◆ What you are asked to do
Your reply should reproduce each line below exactly and carry none of the pictures.

◆ Given entries
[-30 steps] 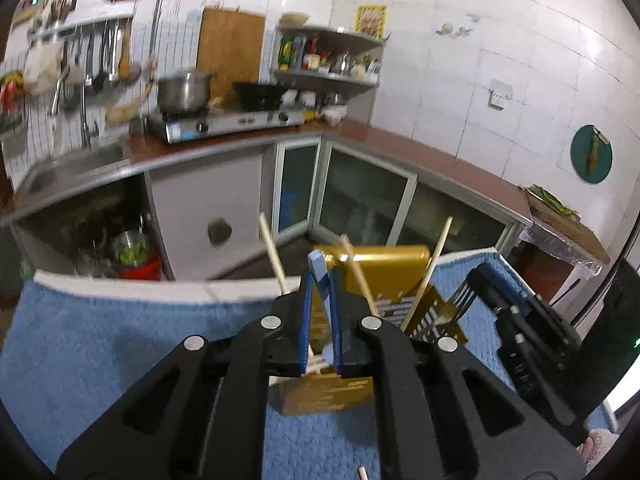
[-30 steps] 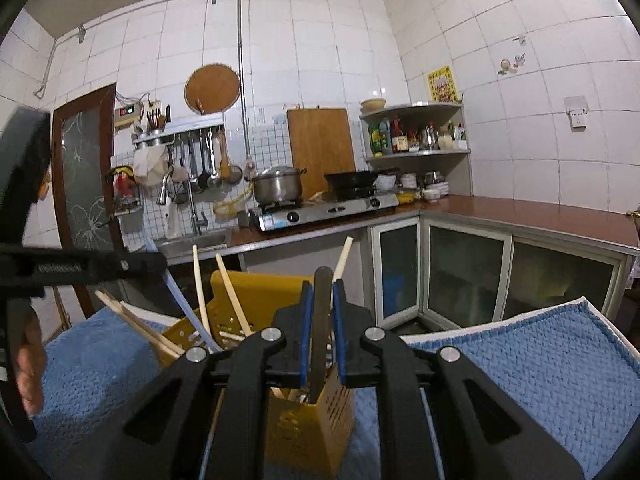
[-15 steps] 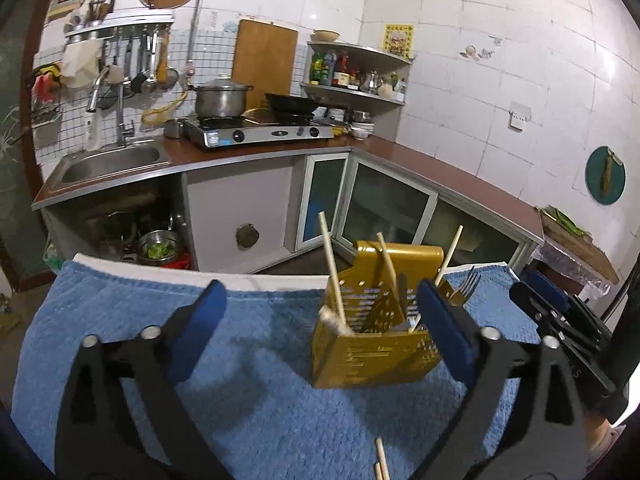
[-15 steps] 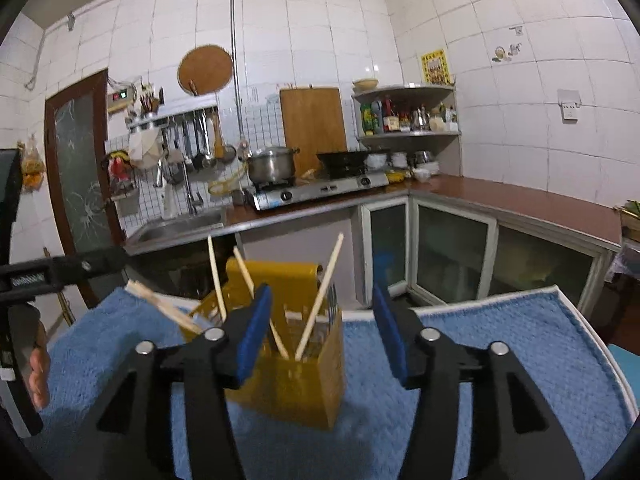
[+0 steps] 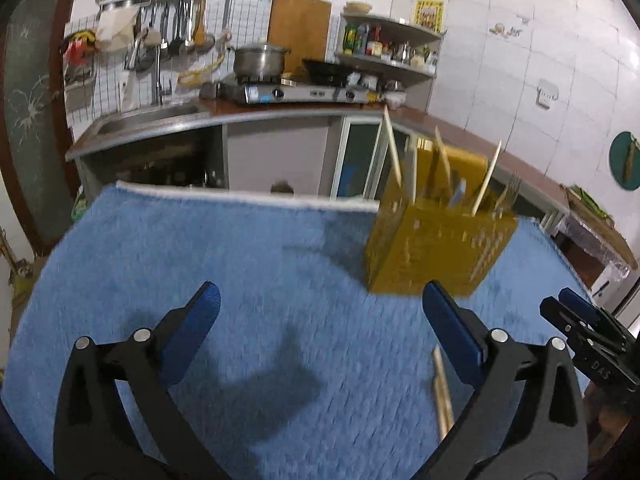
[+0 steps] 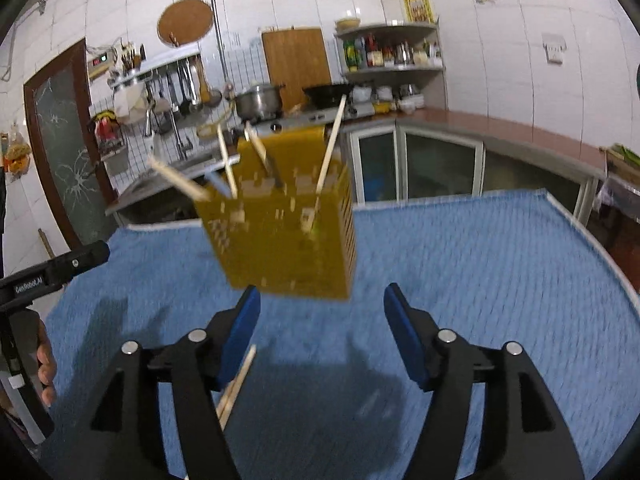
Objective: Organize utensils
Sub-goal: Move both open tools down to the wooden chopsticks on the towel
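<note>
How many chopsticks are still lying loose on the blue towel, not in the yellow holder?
2, it seems: a pair of chopsticks lying together on the blue towel, in front of the yellow holder, near the claws. Blur and the claws may hide more.

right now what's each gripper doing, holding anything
left gripper: open wide, holding nothing, blue towel below.
right gripper: jaws opening, nothing between them, yellow utensil holder ahead.

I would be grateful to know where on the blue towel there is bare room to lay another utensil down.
The blue towel is bare left of the yellow utensil holder, out to its white far hem. In the right wrist view it is also bare right of the holder. It is crowded by the loose chopsticks near the right gripper, whose jaws are opening.
</note>
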A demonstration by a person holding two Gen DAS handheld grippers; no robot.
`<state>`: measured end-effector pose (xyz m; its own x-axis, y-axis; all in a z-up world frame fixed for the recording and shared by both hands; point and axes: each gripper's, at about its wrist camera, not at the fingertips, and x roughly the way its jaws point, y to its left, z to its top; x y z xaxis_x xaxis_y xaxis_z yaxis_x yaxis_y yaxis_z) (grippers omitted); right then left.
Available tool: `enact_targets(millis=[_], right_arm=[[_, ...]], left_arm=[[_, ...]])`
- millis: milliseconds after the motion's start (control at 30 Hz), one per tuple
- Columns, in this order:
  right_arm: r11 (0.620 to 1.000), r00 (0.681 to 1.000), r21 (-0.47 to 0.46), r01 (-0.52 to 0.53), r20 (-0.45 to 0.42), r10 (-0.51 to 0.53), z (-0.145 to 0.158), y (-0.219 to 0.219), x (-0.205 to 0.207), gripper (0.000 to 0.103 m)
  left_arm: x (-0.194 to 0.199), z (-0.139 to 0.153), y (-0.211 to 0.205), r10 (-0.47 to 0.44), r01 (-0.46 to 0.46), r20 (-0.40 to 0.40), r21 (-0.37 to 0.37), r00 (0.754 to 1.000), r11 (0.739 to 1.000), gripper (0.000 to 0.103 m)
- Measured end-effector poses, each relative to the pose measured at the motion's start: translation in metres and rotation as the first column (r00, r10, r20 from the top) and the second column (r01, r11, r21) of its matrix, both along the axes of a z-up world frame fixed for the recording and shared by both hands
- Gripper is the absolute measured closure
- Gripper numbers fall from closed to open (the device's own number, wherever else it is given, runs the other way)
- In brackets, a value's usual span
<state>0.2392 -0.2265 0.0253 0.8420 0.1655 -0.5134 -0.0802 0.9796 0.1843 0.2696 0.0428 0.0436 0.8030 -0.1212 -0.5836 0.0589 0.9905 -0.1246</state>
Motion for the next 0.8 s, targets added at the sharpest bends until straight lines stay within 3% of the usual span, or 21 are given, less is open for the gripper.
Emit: enact_targets(millis=[300,500,800], right_arm=[[1.0,0.99,0.003,-0.008,-0.144,0.008,-0.042,0.024,-0.007,0.04],[1.0,0.972,0.007,-0.022,-0.233,0.023,-0.053,0.043,0.013,0.04],[0.999,0.95,0.007,-0.041,-0.309,0.041,-0.067,0.071,0.047,0.066]], left_arm=[[-0.009,-0.051,0.013,0.017,-0.01,-0.143,0.05,0.99,0.999,0.005],[-0.011,-0.06,0.009,0.01,0.008,-0.159,0.111,0.987,0.994,0.005],[-0.01,-0.064,0.008,0.021,0.004,-0.167,0.15,0.986,0.989,0.005]])
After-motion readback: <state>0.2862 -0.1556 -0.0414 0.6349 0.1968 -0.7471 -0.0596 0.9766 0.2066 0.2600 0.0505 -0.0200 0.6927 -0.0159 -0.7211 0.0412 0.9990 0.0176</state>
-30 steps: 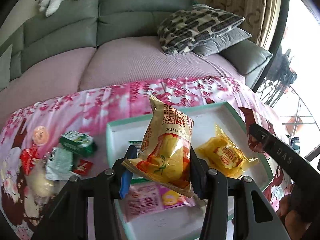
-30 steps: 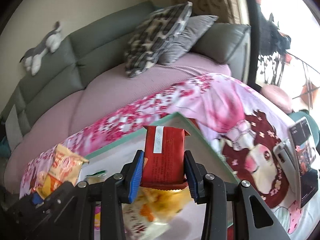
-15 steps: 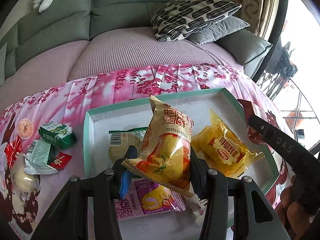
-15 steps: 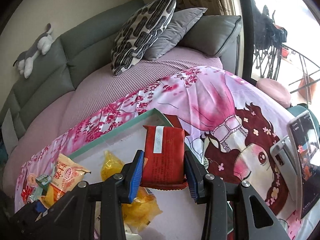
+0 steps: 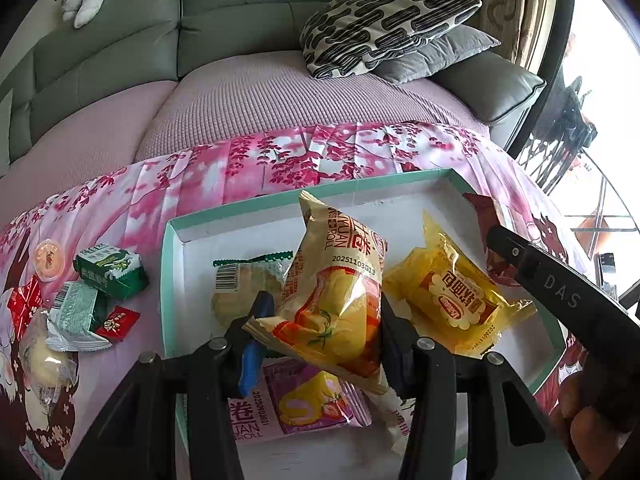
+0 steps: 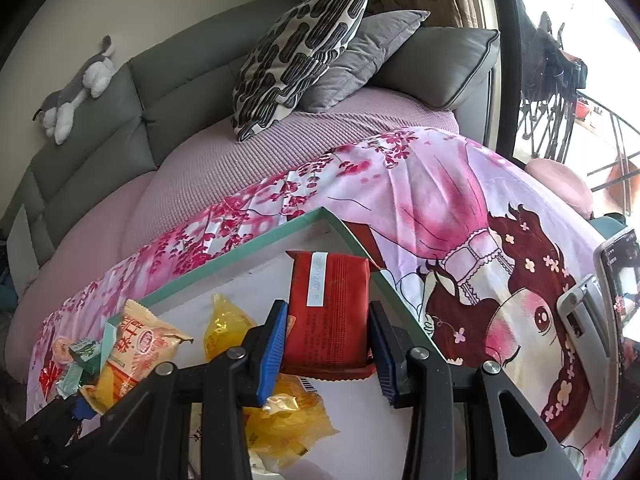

◆ Result
[-30 steps] 
[-30 steps] 
[-15 steps] 
[-15 steps] 
[+0 steps] 
[+0 steps] 
Objective: Organize utensils
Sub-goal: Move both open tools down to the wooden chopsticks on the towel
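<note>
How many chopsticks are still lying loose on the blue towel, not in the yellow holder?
2, it seems: a pair of chopsticks lying together on the blue towel, in front of the yellow holder, near the claws. Blur and the claws may hide more.

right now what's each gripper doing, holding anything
left gripper: open wide, holding nothing, blue towel below.
right gripper: jaws opening, nothing between them, yellow utensil holder ahead.

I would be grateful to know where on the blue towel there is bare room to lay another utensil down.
The blue towel is bare left of the yellow utensil holder, out to its white far hem. In the right wrist view it is also bare right of the holder. It is crowded by the loose chopsticks near the right gripper, whose jaws are opening.
</note>
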A demonstration by a person holding two Gen DAS handheld grippers; no robot.
`<state>`: measured end-effector pose (xyz m; its own x-axis, y-axis; all in a z-up world frame fixed for the recording and shared by both hands; point and axes: each gripper's, at about its wrist camera, not at the fingertips, and x roughly the way its jaws point, y to its left, z to its top; x y z xaxis_x xaxis_y xaxis_z yaxis_x yaxis_y yaxis_z) (grippers omitted); right then left.
Available tool: `enact_targets(millis=[_], right_arm=[[_, ...]], left_arm=[[_, ...]])`
- millis: milliseconds after the motion's start (control at 30 Hz), one per tuple
- Columns, in this order:
  right_arm: r11 (0.620 to 1.000), r00 (0.681 to 1.000), r21 (-0.47 to 0.46), r01 (-0.52 to 0.53), r20 (-0.45 to 0.42), r10 (-0.51 to 0.53), z (-0.145 to 0.158), y (-0.219 to 0.219), x (-0.205 to 0.207), gripper (0.000 to 0.103 m)
  left_arm: x (-0.194 to 0.199), z (-0.139 to 0.153), y (-0.211 to 0.205), r10 (-0.47 to 0.44), r01 (-0.46 to 0.46), r20 (-0.40 to 0.40), r21 (-0.37 to 0.37), r00 (0.754 to 1.000), r11 (0.739 to 1.000), gripper (0.000 to 0.103 m)
- Measured end-effector poses, each relative to the pose measured at the motion's start: translation in metres and rotation as the first column (r00, r10, r20 from the top) and the second column (r01, r11, r21) of its matrix, both along the axes of a z-up world frame fixed for the recording and shared by both hands
- Gripper is the absolute measured closure
- Gripper numbers fall from closed to open (the device's own number, wherever else it is given, runs the other way)
- In brackets, a value's usual span
<state>0.2392 -0.2265 0.0253 0.8420 0.1655 -0.5134 -0.0802 0.9796 0.1843 0.2696 0.0428 0.0436 0.8030 -0.1212 -0.5836 0.0589 0.9905 -0.1246</state>
Motion for the next 0.8 s, targets added at the sharpest bends until straight lines stay within 3% of the usual span, or 21 are given, less is open for the gripper.
Emit: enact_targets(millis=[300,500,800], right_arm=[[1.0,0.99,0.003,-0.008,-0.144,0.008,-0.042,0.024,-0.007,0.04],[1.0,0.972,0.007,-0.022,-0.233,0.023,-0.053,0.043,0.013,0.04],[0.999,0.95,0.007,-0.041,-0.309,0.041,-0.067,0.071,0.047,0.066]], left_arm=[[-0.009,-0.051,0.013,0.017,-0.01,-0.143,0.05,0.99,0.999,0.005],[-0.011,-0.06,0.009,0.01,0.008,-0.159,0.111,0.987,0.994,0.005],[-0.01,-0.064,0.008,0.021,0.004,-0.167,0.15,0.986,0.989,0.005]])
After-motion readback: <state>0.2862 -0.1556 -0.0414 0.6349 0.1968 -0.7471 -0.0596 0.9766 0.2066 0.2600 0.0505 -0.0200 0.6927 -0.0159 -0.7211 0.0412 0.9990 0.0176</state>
-30 steps: 
-30 steps: 
-15 steps: 
-15 steps: 
+0 steps: 
+0 steps: 

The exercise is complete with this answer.